I am much more attracted to folks with an approach that shares their experiences without demanding that mine "match up". For one thing, I don't see how any human being could ever be so utterly sure that they understand the smallest idea of God with any totality at all. And so often theological writing has that arrogant edge the seems to imply that no one who is not as academically gifted could ever understand God as well as the pontificator.

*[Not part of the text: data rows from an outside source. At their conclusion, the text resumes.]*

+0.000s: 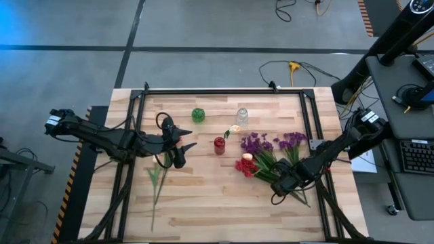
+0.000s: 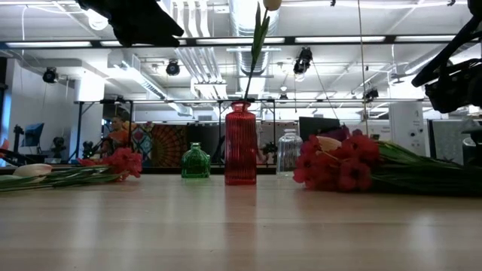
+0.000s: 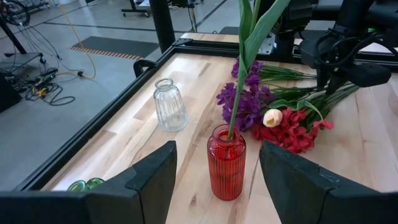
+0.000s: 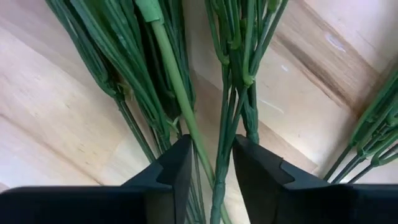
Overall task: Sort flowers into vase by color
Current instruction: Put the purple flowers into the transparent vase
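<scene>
Reaching into the heap of green stems (image 4: 180, 87) at the table's right side, the right gripper (image 4: 211, 177) has its fingers set narrowly apart with a couple of stems running through the gap; whether they are pinched or merely straddled I cannot tell. Around it the pile of flowers (image 1: 268, 152) lies flat on the wooden table (image 1: 203, 203), purple blossoms (image 1: 271, 144) toward the far edge, red blossoms (image 1: 246, 166) and one cream bud (image 3: 272, 117) nearer the middle. Beyond that stands the red vase (image 1: 219, 145), already holding a tall cream-topped sprig (image 3: 245, 56), with a clear vase (image 1: 242, 115) and a green vase (image 1: 197, 114) behind it, both seemingly empty. The left gripper (image 3: 217, 168) hovers just short of the red vase, fingers spread wide and holding nothing; a few more sprigs (image 1: 157, 179) lie by it. The step in hand looks like picking the next flower from the pile. That calls for closing on a single stem, lifting it free of its neighbours, then carrying it upright to the matching vase.
</scene>
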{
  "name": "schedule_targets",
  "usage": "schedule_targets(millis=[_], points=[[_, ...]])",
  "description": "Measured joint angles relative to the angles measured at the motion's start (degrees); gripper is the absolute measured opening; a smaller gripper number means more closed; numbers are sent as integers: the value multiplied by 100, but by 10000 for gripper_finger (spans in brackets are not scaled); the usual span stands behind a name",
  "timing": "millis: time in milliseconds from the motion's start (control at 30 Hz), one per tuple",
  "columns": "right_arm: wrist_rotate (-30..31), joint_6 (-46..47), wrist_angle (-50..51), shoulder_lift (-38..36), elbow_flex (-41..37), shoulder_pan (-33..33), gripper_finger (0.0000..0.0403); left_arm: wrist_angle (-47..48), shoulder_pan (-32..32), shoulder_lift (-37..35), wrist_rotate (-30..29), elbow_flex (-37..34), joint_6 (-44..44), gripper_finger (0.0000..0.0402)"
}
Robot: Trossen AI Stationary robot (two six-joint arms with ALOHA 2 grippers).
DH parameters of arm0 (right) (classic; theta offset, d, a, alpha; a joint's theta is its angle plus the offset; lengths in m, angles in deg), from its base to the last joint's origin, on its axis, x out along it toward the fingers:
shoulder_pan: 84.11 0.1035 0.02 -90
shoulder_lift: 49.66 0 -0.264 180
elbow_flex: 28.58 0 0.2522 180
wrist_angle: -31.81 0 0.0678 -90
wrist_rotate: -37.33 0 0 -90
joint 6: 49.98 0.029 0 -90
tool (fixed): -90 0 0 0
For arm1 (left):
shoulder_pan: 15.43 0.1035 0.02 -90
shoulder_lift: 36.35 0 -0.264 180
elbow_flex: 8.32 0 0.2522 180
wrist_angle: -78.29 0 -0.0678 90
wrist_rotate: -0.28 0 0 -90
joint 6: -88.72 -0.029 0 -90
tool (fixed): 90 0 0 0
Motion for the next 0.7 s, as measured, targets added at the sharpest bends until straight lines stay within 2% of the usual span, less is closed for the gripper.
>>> schedule_targets(millis=[233, 367, 700], points=[[4, -17, 120, 0, -17, 0, 115, -1, 2, 0, 0, 0, -1, 212], [-240, -19, 130, -25, -15, 0, 112, -2, 0, 0, 0, 0, 0, 212], [-103, 41, 360, -483, -9, 0, 153, 0, 1, 0, 0, 0, -1, 212]])
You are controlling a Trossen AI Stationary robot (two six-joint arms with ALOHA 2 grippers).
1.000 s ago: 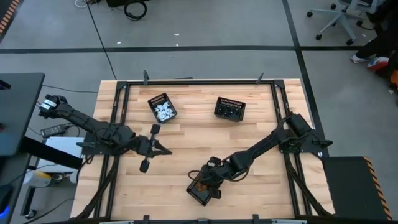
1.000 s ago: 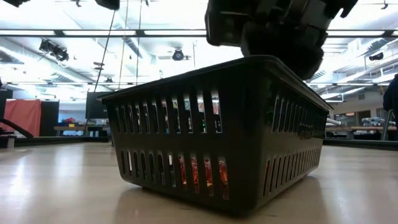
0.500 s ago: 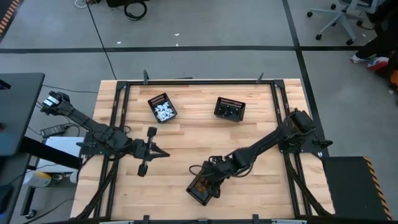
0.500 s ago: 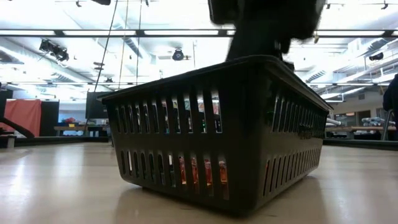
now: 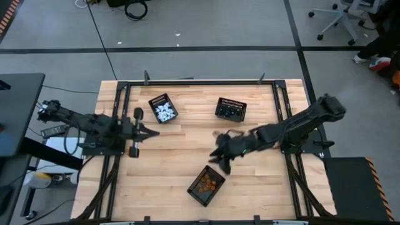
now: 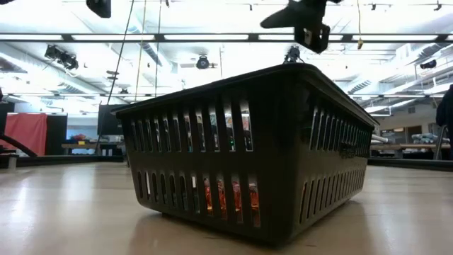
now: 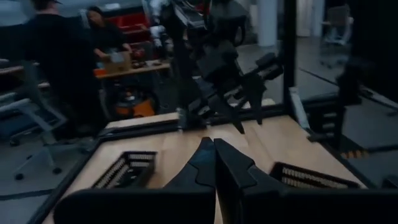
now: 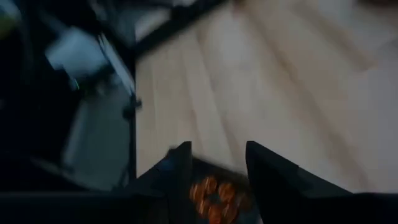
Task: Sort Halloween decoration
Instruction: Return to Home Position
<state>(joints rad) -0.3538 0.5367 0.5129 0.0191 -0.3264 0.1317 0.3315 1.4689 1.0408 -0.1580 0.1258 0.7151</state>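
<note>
Three black mesh baskets stand on the wooden table. One holds white trinkets [image 5: 164, 112], one holds dark trinkets [image 5: 230, 110], and the near basket [image 5: 207, 185] holds orange trinkets [image 8: 214, 196]. My right gripper [image 5: 220, 161] hangs open in the air just beyond the orange basket's far side, with nothing between its fingers [image 8: 180, 165]. My left gripper [image 5: 154, 132] is shut and empty, level above the table's left part, its fingers [image 7: 214, 149] pointing toward the right arm. In the low view the orange basket [image 6: 248, 156] fills the middle.
A black metal frame [image 5: 200, 82] runs along the table's edges. People stand at a bench beyond the table in the left wrist view [image 7: 68, 56]. Bare wood lies between the baskets in the table's middle [image 5: 187, 144].
My right gripper has risen out of the orange basket and moved toward the far right, clear of its rim. My left gripper has drawn back toward the table's left and far edges. The baskets have stayed where they were.
</note>
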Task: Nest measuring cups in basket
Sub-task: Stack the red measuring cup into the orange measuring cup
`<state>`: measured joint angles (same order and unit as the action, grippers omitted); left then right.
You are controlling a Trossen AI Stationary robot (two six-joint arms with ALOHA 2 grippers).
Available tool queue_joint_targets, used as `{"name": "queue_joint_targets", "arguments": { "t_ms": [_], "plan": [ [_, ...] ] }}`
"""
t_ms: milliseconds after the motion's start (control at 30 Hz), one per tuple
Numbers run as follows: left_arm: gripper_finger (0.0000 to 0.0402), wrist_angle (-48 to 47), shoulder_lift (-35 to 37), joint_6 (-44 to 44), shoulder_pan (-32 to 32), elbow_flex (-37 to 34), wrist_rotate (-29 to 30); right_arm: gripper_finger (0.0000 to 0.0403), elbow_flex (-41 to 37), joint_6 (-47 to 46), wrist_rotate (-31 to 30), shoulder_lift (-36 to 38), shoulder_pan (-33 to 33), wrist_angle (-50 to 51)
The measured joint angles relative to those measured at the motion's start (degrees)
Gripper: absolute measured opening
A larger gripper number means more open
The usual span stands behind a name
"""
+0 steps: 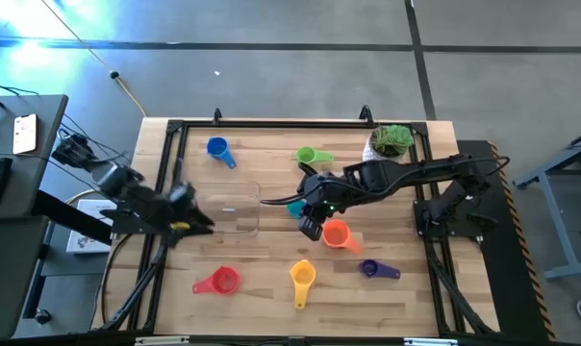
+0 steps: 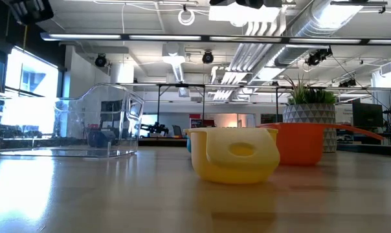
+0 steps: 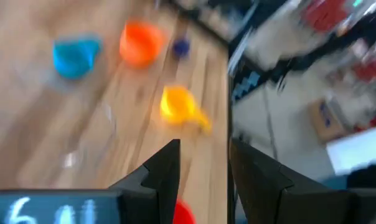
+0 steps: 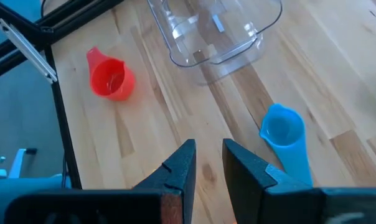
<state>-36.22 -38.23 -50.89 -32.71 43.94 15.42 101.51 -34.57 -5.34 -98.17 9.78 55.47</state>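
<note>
Wooden table [image 1: 271,288] — basket [image 1: 235,213] empty

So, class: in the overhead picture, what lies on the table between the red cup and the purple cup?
In the high view, the yellow cup lies between the red cup and the purple cup.

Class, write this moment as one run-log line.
basket: no cups inside | right tool: empty, above cyan cup | left tool: empty, beside basket

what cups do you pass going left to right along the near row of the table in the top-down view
red cup → yellow cup → orange cup → purple cup
</note>
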Motion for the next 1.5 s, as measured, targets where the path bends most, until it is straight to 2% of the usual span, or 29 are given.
{"name": "queue_joint_targets", "arguments": {
  "t_ms": [133, 333, 700, 1100, 1500],
  "plan": [
    [0.0129, -2.8, -6.2, -4.8, -0.6, 0.0, -4.6, 0.0072, 0.0, 0.0, 0.0, 0.0, 0.0, 0.1],
    [0.0129, -4.6, -14.4, -11.1, -2.9, 0.0, -6.3, 0.0072, 0.0, 0.1, 2.2, 0.0, 0.0, 0.8],
    [0.0129, -4.5, -24.3, -24.9, -5.5, 0.0, -10.1, 0.0072, 0.0, 0.1, 2.2, 0.0, 0.0, 2.2],
    [0.0129, -3.5, -32.5, -29.4, -7.9, 0.0, -11.0, 0.0072, 0.0, 1.6, 1.9, 0.0, 0.0, 2.6],
    [0.0129, -0.4, -37.2, -30.0, -7.9, 0.0, -11.8, 0.0072, 0.0, 2.1, 1.9, 0.0, 0.0, 2.7]
  ]
}}
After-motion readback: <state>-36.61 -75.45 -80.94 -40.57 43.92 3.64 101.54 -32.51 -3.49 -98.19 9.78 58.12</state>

But here is what I believe: truth is truth and we struggle all our lives to get past the busyness of the world and the noise of debates and the fear of not getting it "right enough". And God says:  As high as the heavens are above the earth, so high are my ways and thoughts above yours.  (Recorded in Isaiah 55:9)  This makes perfect sense to me because I don't see how anyone, no matter how able, gifted, or smart, but anchored in a given place and time, could ever get more than slightly clear on the truth of God, Yahweh, Adonai, Jehovah Japtha, and so many other names describing God.

So I am left relying on the Spirit of God to provide discernment (a process of seeking the best possible answer), guidance, enlightenment, growing trust and all the other blessings which flow from my relationship with God. I think how very frustrating it would be if a toddler refused to learn what they did not before hand understand, and this is how I see myself. As I trust God I understand more but never fully...because I am not God. 

But I am profoundly delighted and amazed that God invites me into a relationship where I can understand God at all, love God with a whole heart and seek continually to serve God more effectively by God's abundant mercy to me.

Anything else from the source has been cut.